Find the number of cars per family

The example below shows how to count the number of passenger cars per family. It has some common features with the example Find the number of passenger cars per individual. But in this case, a two-step aggregation is performed: First, the number of passenger cars per individual is counted using the collapse(count) command when in a passenger car dataset, then the information is linked into a person dataset that, among other things, contains a variable with family identifiers. Then the data is aggregated to the family level using the collapse command, now using the family as the aggregation measure.

To find numbers for families that do not own a passenger car, it is important to use a person dataset (total population) as a basis, i.e., to link the number of passenger cars into a person dataset (and not the other way around), and then aggregate to the family level.

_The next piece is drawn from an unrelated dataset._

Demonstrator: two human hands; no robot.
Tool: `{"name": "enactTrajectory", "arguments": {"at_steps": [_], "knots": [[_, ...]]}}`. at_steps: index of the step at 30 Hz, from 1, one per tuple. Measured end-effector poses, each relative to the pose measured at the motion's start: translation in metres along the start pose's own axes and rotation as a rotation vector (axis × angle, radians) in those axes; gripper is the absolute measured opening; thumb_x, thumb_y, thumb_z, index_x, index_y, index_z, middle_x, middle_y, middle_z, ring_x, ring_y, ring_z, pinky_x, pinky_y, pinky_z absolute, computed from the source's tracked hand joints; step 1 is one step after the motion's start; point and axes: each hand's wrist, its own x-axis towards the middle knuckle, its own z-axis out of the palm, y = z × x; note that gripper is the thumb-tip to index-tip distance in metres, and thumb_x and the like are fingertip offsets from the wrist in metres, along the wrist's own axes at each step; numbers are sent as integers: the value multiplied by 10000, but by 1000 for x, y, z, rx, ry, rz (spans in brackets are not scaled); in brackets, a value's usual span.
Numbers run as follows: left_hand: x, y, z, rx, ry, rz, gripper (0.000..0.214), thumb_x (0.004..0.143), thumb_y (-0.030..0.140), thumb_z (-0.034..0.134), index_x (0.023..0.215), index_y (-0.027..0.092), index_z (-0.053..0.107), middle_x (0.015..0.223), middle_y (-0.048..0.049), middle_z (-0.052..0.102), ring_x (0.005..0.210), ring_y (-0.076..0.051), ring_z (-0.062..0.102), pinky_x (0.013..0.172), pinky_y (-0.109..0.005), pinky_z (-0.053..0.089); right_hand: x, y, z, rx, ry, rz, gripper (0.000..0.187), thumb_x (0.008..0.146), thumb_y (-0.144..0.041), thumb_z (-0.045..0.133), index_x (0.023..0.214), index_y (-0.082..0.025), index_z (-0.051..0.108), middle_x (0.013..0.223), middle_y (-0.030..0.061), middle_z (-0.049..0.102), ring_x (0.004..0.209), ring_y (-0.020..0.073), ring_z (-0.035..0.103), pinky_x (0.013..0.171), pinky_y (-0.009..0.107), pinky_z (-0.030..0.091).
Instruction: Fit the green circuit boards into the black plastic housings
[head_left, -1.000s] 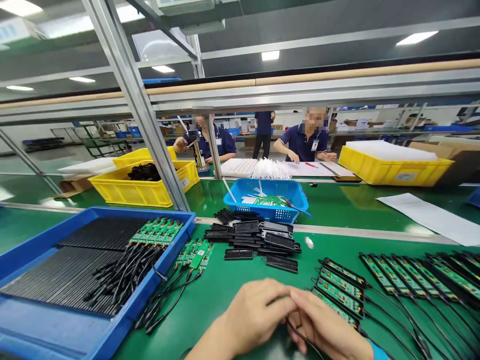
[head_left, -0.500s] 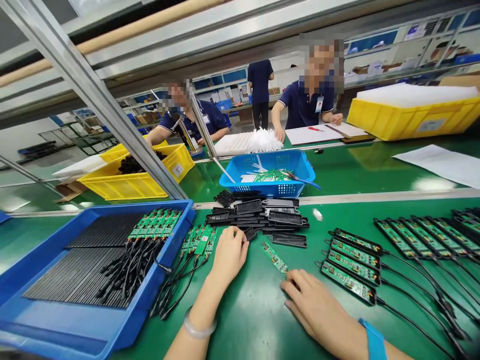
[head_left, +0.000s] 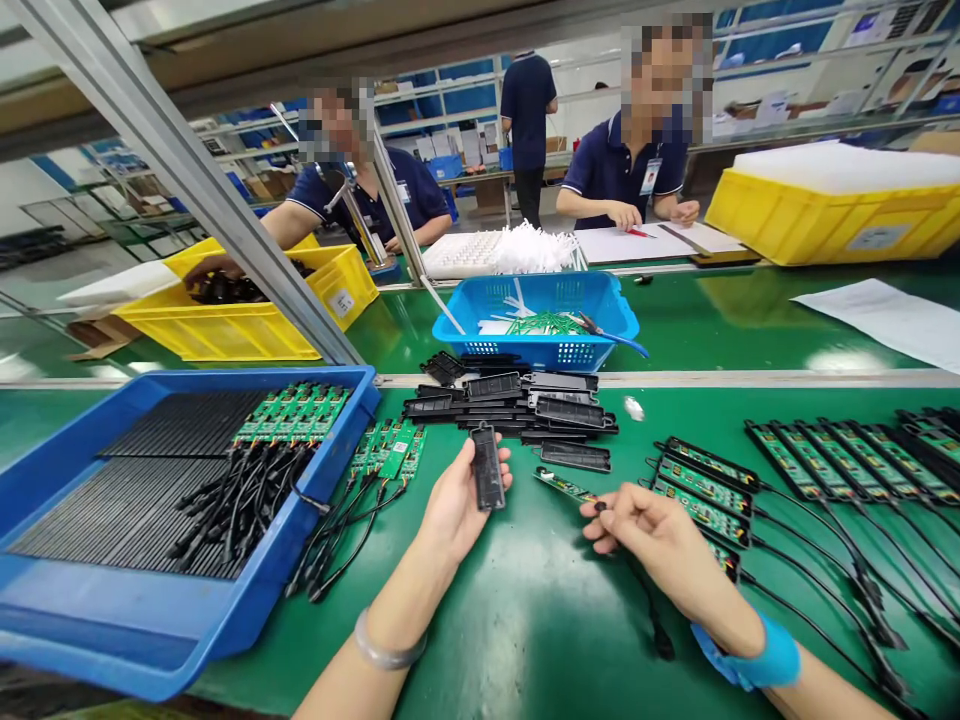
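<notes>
Case (head_left: 489, 470) and board (head_left: 564, 486) have lifted, nearside of the pile (head_left: 517, 408)
Left hand (head_left: 456, 500) cradles the case near the pile; right hand (head_left: 651, 525) pinches the board's near end.

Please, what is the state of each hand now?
Left hand: partly open, holding a black plastic case.
Right hand: closed, pinching a green circuit board at its cable end.

Casing (head_left: 489, 470) matt plastic; tabletop (head_left: 517, 620) glossy, smooth; post (head_left: 201, 185) metal; tray (head_left: 112, 605) smooth plastic.
</notes>
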Motion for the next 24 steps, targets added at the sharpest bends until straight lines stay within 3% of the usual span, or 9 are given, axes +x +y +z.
{"name": "enactTrajectory", "arguments": {"at_steps": [2, 4, 6, 8, 12, 15, 19, 21, 24], "knots": [[-1, -8, 1, -6, -49, -43, 243, 902, 256, 498, 1015, 76, 615, 868, -101, 675, 705, -132, 642, 691, -272, 552, -3, -4, -4, 136, 47, -35, 322, 833, -405, 587, 612, -216, 449, 638, 59, 654, 982, 249, 629, 705, 324, 540], [-3, -17, 3, 17, -94, -70, 161, 861, 195, 566, 952, 81, 632, 846, -89, 683, 729, -144, 654, 722, -286, 555, -7, -6, -5, 173, 59, -92, 319, 822, -380, 618, 603, -211, 460, 603, 38, 627, 821, 221, 665, 659, 314, 546], [-5, -24, 5, 13, -148, -84, 146, 809, 151, 630, 945, 100, 640, 821, -66, 686, 748, -152, 657, 752, -306, 552, -13, -4, -3, 200, 33, -116, 315, 813, -368, 630, 609, -198, 461, 707, 46, 641, 578, 150, 634, 531, 280, 535], [-8, -29, 8, -25, -194, -83, 175, 802, 191, 649, 960, 117, 645, 833, -60, 694, 779, -166, 659, 786, -331, 541, -17, 0, 1, 197, 13, -94, 310, 805, -360, 638, 616, -183, 467, 855, 73, 637, 493, 99, 588, 443, 241, 504], [-13, -32, 13, -87, -174, -82, 240, 812, 328, 644, 909, 108, 662, 843, -77, 707, 777, -174, 658, 777, -307, 521, -20, 10, 11, 152, 8, -15, 270, 803, -334, 645, 656, -170, 489, 976, 89, 588, 576, 96, 601, 458, 208, 505], [-16, -33, 15, -63, -210, -33, 233, 807, 317, 657, 931, 119, 663, 847, -60, 707, 766, -145, 648, 752, -256, 504, -17, 11, 13, 232, 32, -7, 201, 801, -348, 649, 870, -196, 537, 956, 60, 568, 618, 109, 594, 436, 192, 493], [-19, -32, 15, 8, -255, 70, 414, 765, 260, 702, 1155, 194, 578, 1073, -52, 663, 921, -158, 627, 829, -274, 486, -15, 6, 7, 203, 64, 12, 388, 811, -369, 635, 1158, -224, 541, 949, 62, 584, 653, 126, 582, 460, 208, 512], [-20, -30, 14, 38, -240, 103, 507, 740, 223, 720, 1207, 241, 523, 1116, -35, 632, 925, -152, 620, 833, -285, 486, -16, 5, 3, 121, 112, -8, 395, 802, -376, 641, 1160, -218, 583, 933, 71, 616, 661, 134, 588, 484, 215, 527], [-19, -30, 13, 91, -217, 158, 478, 709, 198, 739, 1132, 251, 522, 1022, -5, 624, 886, -140, 612, 817, -280, 482, -18, 6, -1, 34, 156, -61, 354, 788, -363, 654, 1111, -218, 637, 887, 71, 665, 711, 162, 620, 531, 226, 547]]}}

Individuals for whom there is no link from the passenger car dataset will, by definition, be individuals who do not own a passenger car.

 require no.ssb.fdb:32 as db

// Creating person dataset with family number
create-dataset population
import db/BEFOLKNING_KOMMNR_FORMELL 2024-01-01 as municipality
import db/NUDB_BU 2023-08-01 as education
import db/INNTEKT_LONN 2022-12-31 as salary
import db/BEFOLKNING_FOEDSELS_AAR_MND as birth_date
import db/BEFOLKNING_REGSTAT_FAMNR 2023-01-01 as famnr

generate age = 2024 - int(birth_date/100)
generate education_level = substr(education,1,1)
destring education_level


// Creating car dataset
create-dataset cars
import db/KJORETOY_KJT_GRUP 2023-12-31 as vehicle_group
import db/KJORETOY_KJORETOYID_FNR 2023-12-31 as idnr
tabulate vehicle_group
keep if vehicle_group == '101'

// Aggregating to individual level and finding the number of cars per individual
collapse (count) vehicle_group -> num_cars, by(idnr)

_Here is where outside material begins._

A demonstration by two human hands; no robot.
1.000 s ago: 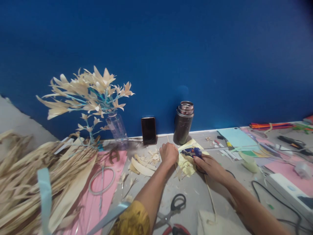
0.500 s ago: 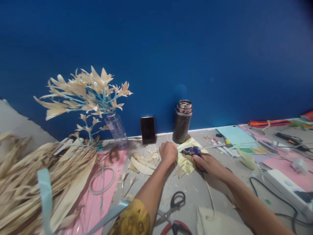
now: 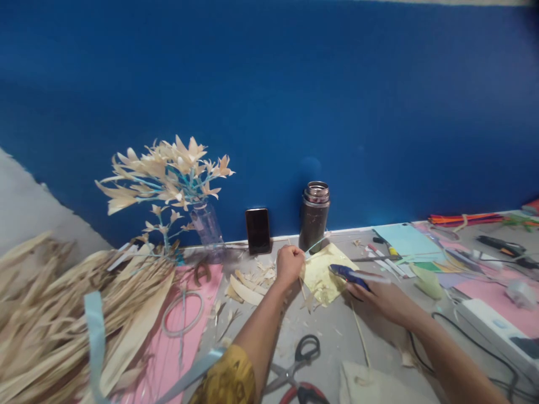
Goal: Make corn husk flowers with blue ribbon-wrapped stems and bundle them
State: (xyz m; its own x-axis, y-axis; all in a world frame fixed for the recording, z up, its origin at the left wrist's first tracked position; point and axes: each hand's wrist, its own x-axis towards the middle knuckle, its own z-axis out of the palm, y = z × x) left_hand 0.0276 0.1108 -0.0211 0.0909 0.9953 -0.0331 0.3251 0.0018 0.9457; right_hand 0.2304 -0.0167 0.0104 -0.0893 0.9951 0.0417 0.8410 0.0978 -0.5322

// Linking information about the number of cars to the person dataset
merge num_cars into population


// Aggregating person dataset up to family level and creating statistics over the number of cars per family
use population
collapse(sum) num_cars salary -> sum_salary_family (max) education_level -> max_education_level age -> oldest_age, by(famnr)

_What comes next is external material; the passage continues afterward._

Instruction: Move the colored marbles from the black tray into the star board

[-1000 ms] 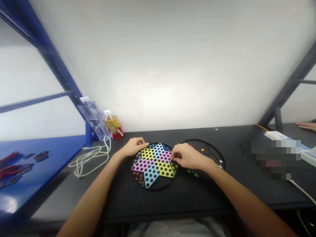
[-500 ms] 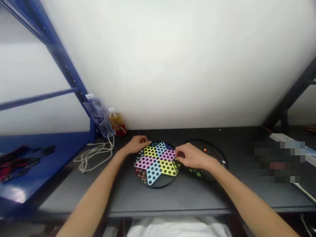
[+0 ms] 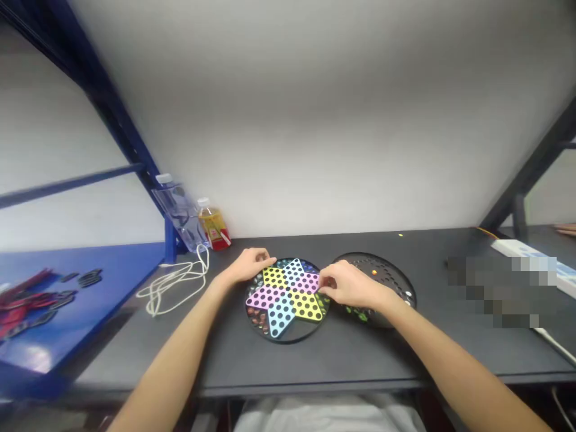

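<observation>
Appears to be at a fine fingerwork step on the star-patterned board (image 3: pixel 301 329), flat on the table (image 3: pixel 360 366). Resting left hand (image 3: pixel 248 264) at its far-left rim, with fingers loosely curled; cannot tell whether gripping. Holding right hand (image 3: pixel 344 283) over the dark round tray (image 3: pixel 390 281), at the board's right side, with grip drawn nearly together; cannot tell on what, if anything. Seems to call next for steadying the board and pinching lightly, clear of the green pieces (image 3: pixel 357 314).

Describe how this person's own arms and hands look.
The left hand and right hand are ungloved. Both forearms are uncovered; no sleeve, watch or bracelet is visible. Pale cloth, apparently clothing, shows at the bottom edge.
</observation>
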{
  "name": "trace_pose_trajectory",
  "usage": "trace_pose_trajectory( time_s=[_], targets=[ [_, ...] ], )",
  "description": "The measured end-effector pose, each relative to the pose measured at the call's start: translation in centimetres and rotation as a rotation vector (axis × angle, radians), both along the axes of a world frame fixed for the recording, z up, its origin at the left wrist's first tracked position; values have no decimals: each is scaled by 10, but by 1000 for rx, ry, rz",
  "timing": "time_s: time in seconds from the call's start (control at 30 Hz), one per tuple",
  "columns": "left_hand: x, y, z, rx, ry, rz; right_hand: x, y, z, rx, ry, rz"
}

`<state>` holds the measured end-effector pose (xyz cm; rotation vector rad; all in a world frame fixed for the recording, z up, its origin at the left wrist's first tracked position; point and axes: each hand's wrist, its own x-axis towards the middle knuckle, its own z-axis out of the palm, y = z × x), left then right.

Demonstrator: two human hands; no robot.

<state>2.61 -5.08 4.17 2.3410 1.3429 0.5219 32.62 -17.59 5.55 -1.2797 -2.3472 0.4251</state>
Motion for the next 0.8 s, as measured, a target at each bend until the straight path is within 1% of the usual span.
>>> trace_pose_trajectory(
  time_s=[0.17, 0.27, 0.43, 0.63, 0.8],
  targets=[
    [-1, 1, -1, -5, 5, -5, -2, -4, 1, 5, -34, -36],
    [-2, 2, -2, -5, 12, -10, -3, -3, 0, -19, 7, -51],
    [-1, 1, -1, 1, 17, -9, -2, 2, -2, -96, 105, -14],
    [1, 1, 0, -12, 18, -6, -3, 2, -2, -112, 85, -9],
    [1, 0, 2, -2, 28, -6, 3, 4, 3, -79, 120, -75]
  ],
)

recode max_education_level (0/3 = 1 'Not completed secondary')(4/5 = 2 'Secondary education')(6 = 3 'Lower academy education')(7 = 4 'Higher academy education (master level)')(8 = 5 'Research education')(9 = 6 'Not stated')

// Cloning variable for number of cars, and combining number over 2 into a combined category for one variant
clone-variables num_cars -> num_cars_raw
recode num_cars (missing = 0 'None')(3/max = 3 '>')
recode num_cars_raw (missing = 0 'None')

textblock
Total population (families) distributed by number of cars
endblock
tabulate num_cars
piechart num_cars

textblock
Number of cars per family distributed by highest education level in the family
endblock
tabulate max_education_level num_cars, rowpct missing
piechart num_cars if max_education_level == 1
piechart num_cars if max_education_level == 2
piechart num_cars if inrange(max_education_level,3,5)
barchart(mean) num_cars_raw, over(max_education_level)

textblock
Average total family income and age of the oldest person in the family distributed by number of cars
endblock
barchart(mean) sum_salary_family, over(num_cars)
barchart(mean) oldest_age, over(num_cars)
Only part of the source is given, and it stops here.